Experiments are a powerful feature of Basalt that allow you to systematically test, compare, and optimize your AI workflows. Whether you’re fine-tuning prompts, evaluating different model parameters, or implementing A/B tests, experiments provide the structure and tools you need to make data-driven decisions.

What are Experiments?

In Basalt, an experiment is a collection of traces that are grouped together for comparison and analysis. When you attach a trace to an experiment, the trace data goes to the experiment instead of the regular monitoring system. This separation allows you to:

  • Run controlled tests with multiple variations
  • Collect consistent metrics across different runs
  • Compare performance between different approaches
  • Analyze the impact of changes on output quality
  • Make evidence-based decisions about your AI implementations

Think of experiments as scientific trials for your AI workflows. Just as scientists run controlled experiments to test hypotheses, you can use Basalt experiments to test ideas and measure their impact.

Why Use Experiments?

Complex AI workflows often combine multiple AI components with business logic code.
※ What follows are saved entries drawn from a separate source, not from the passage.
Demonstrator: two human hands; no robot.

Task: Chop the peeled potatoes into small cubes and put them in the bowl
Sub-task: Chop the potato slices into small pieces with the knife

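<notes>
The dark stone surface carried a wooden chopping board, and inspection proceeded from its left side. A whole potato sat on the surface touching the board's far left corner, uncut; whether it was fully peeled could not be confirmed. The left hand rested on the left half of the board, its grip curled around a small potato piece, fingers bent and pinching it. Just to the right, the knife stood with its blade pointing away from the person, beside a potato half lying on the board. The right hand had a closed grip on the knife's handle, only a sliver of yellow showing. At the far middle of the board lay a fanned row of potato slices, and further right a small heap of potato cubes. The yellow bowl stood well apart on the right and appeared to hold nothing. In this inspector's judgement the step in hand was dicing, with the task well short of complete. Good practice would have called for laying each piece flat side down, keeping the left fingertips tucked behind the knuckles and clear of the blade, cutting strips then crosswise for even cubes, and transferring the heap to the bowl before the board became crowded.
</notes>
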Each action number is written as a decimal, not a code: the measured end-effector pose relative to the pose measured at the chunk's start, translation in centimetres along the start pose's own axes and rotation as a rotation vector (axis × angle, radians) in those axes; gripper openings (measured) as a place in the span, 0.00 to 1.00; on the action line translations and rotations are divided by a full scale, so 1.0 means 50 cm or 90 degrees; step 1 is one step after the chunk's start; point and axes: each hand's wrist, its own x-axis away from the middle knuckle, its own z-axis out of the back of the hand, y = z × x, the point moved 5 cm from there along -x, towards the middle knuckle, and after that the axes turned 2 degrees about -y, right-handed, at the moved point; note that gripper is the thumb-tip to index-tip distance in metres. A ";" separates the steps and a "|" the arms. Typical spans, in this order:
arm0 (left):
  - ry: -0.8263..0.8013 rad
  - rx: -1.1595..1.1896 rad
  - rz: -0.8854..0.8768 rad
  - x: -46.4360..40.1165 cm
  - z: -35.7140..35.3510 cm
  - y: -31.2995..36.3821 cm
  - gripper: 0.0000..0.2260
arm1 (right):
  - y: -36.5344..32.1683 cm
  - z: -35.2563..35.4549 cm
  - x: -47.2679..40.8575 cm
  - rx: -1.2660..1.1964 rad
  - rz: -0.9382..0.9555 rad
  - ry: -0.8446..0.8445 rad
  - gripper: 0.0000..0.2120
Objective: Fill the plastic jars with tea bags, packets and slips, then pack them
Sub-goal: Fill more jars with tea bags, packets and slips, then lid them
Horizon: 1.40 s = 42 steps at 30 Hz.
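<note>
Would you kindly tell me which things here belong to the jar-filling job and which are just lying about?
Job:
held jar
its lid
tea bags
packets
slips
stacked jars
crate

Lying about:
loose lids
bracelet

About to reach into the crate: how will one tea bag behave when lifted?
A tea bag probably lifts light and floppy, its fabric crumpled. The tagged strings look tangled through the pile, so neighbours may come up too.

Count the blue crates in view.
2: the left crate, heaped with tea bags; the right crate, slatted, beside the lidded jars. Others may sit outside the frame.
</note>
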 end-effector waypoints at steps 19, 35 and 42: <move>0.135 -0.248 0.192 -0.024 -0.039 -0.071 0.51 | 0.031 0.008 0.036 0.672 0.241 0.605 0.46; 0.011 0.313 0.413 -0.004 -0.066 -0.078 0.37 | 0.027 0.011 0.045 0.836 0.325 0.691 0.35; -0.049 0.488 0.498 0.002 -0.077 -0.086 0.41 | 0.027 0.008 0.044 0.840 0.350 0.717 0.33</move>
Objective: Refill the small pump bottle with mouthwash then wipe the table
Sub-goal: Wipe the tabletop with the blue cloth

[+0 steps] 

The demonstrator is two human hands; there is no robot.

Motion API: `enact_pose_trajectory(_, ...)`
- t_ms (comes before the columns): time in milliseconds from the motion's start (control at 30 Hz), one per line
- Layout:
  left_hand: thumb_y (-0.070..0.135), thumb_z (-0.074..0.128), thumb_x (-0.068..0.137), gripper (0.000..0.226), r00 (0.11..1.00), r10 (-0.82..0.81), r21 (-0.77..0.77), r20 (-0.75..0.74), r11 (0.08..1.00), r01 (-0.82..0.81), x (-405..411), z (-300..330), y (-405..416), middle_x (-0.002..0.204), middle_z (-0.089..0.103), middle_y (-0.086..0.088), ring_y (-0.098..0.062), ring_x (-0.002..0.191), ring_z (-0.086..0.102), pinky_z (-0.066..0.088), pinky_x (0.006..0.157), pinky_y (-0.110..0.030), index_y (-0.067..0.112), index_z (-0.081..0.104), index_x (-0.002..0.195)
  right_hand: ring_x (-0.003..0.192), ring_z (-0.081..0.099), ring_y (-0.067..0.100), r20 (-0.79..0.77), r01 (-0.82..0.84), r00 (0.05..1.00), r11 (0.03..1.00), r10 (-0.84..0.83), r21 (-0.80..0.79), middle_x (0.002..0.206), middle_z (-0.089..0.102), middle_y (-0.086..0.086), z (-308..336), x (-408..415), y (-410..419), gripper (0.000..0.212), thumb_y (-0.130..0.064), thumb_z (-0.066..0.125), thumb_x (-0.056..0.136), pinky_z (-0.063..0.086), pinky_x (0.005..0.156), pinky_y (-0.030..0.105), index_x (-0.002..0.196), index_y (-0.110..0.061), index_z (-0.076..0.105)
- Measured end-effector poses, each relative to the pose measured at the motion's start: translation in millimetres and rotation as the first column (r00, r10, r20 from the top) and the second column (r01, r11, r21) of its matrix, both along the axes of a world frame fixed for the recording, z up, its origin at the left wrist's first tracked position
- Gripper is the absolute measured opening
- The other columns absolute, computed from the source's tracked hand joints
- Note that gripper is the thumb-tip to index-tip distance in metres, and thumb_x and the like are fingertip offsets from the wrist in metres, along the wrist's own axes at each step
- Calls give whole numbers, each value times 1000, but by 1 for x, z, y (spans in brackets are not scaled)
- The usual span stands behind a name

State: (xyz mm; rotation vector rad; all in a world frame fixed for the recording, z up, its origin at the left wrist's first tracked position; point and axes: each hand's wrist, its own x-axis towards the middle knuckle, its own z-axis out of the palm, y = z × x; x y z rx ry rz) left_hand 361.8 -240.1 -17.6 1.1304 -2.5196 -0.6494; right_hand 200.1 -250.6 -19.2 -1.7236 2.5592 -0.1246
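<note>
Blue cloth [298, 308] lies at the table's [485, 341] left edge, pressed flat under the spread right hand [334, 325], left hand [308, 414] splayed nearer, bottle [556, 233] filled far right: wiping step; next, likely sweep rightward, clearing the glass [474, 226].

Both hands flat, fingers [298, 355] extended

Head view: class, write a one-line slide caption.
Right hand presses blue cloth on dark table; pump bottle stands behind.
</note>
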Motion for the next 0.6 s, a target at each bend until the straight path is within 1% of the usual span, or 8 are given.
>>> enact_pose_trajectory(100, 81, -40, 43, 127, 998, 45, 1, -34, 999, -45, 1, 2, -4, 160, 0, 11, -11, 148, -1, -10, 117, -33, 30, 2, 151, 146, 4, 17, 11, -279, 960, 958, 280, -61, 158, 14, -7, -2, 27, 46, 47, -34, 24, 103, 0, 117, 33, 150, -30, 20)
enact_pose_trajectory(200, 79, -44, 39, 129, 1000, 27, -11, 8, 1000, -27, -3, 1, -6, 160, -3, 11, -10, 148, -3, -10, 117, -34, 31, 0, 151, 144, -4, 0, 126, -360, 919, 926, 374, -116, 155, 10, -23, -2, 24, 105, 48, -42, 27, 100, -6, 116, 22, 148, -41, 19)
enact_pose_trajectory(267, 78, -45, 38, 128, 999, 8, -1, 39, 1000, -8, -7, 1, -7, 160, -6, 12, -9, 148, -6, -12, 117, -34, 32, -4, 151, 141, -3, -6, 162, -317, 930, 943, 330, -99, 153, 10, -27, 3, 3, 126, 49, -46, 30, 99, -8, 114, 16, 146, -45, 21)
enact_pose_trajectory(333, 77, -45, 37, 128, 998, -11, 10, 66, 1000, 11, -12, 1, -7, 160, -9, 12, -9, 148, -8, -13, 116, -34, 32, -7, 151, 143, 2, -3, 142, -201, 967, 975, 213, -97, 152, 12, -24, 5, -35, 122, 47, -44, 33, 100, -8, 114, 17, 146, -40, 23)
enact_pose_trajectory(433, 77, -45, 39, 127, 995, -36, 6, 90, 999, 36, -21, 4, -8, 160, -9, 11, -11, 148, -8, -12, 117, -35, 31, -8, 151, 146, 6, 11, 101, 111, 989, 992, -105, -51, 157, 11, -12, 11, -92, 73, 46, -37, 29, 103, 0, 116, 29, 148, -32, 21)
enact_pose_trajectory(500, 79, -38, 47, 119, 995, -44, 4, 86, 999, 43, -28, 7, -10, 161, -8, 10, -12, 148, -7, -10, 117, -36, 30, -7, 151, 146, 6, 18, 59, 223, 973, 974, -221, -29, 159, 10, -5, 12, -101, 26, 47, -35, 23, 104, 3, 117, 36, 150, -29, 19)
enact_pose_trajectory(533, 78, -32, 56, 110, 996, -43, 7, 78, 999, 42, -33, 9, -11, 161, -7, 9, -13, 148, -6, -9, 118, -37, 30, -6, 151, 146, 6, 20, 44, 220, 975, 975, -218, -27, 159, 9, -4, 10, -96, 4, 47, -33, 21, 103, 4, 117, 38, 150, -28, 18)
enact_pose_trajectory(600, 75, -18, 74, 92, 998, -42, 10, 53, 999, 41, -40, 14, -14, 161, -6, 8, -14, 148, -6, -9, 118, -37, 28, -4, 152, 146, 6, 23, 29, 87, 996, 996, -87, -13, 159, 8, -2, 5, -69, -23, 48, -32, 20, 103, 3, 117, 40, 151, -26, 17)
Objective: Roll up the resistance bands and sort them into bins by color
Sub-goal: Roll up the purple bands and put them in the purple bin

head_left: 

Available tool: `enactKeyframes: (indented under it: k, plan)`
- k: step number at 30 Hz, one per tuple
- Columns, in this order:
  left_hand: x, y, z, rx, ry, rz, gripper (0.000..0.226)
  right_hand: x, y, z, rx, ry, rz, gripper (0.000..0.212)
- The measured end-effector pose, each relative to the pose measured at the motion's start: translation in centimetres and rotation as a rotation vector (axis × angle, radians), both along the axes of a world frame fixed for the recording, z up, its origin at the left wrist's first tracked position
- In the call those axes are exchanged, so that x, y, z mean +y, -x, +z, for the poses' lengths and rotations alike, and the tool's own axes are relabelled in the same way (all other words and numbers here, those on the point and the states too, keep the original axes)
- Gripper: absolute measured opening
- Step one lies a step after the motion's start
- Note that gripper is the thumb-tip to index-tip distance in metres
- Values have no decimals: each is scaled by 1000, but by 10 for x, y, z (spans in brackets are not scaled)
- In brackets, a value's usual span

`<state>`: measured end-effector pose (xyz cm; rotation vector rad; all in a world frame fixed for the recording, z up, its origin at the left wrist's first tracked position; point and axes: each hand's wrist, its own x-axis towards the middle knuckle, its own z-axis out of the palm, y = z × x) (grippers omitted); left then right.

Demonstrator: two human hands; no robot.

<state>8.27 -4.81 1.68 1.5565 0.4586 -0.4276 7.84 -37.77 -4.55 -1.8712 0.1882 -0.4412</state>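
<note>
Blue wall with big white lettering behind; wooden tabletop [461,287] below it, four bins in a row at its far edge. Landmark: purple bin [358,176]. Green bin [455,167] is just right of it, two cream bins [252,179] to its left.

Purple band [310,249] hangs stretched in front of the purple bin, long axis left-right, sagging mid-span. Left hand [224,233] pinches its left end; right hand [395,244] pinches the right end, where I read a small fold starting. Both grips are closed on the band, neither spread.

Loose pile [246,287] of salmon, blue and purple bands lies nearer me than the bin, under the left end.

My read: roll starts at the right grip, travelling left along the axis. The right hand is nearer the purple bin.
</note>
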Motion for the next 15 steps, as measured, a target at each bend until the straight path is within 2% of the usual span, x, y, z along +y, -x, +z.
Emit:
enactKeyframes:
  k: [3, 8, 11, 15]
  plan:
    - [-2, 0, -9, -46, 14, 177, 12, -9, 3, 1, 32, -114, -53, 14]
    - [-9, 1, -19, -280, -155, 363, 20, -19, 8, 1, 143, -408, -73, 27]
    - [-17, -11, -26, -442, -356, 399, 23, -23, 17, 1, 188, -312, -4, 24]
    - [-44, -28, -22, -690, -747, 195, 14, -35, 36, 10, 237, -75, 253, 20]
When iterating on these workflows, it can be difficult to know whether changes improve the overall result. Experiments provide a structured way to compare different versions of your workflow:

A/B Testing Workflows

Experiments are ideal for A/B testing different versions of complex workflows. For example, you can test whether:

  • A different prompt formulation improves the quality of generated content
  • A new retrieval method provides more relevant context
  • Adding a classification step improves final output accuracy
  • Changing model parameters affects the overall performance

By running the same set of inputs through different workflow variations within an experiment, you can see which version produces better results and make data-driven decisions about which approach to implement in production.

How Experiments Work

When you create an experiment in Basalt:

  1. You define a unique experiment with a name and feature slug
  2. You create traces and attach them to the experiment
  3. You run your AI workflows with these traces
  4. Basalt collects all the trace data in the experiment
  5. You analyze the results in the Basalt dashboard

Importantly, experiments don’t change your regular monitoring - they provide a separate space for testing and comparison and be safely plugged in to your real monitoring.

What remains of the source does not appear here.